» What is expected
The lines below that include "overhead" are to be found and copied.

##### Given entries #####

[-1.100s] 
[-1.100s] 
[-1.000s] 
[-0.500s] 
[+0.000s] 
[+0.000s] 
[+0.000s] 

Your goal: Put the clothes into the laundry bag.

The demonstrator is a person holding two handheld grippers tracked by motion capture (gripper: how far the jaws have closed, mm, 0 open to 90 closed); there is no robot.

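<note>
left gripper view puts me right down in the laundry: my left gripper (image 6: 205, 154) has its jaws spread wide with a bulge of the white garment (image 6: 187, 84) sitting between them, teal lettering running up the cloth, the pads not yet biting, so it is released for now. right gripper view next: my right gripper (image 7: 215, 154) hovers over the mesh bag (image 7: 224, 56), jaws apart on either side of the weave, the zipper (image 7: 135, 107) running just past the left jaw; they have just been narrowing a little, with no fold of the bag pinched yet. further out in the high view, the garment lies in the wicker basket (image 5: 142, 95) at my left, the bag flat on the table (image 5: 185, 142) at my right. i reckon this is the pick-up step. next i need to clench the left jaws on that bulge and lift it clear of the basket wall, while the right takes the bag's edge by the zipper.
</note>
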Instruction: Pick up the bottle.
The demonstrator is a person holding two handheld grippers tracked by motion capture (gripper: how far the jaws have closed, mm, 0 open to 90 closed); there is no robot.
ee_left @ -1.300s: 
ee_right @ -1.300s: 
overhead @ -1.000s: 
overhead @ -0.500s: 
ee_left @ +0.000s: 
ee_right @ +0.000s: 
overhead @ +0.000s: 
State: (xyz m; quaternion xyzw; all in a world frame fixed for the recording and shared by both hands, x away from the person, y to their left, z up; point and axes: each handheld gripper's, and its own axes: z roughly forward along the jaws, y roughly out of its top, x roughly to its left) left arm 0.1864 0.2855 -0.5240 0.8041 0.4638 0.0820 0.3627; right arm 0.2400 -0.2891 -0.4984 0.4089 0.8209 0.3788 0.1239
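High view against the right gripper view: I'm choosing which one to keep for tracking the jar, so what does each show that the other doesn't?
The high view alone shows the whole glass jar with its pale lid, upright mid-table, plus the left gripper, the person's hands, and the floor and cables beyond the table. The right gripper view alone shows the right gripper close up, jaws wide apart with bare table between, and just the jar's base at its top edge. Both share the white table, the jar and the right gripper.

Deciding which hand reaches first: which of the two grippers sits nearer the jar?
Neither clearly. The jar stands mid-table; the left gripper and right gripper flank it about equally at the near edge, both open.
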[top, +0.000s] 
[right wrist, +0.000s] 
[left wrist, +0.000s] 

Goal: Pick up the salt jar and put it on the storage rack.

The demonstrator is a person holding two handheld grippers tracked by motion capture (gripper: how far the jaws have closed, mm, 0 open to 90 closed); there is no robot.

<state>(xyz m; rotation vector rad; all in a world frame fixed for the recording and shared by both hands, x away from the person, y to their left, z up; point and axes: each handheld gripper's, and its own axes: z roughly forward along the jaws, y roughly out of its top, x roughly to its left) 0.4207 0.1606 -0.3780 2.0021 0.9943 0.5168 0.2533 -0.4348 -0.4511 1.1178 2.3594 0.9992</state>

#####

» Task result
overhead @ -1.000s: 
overhead @ -0.500s: 
overhead @ +0.000s: 

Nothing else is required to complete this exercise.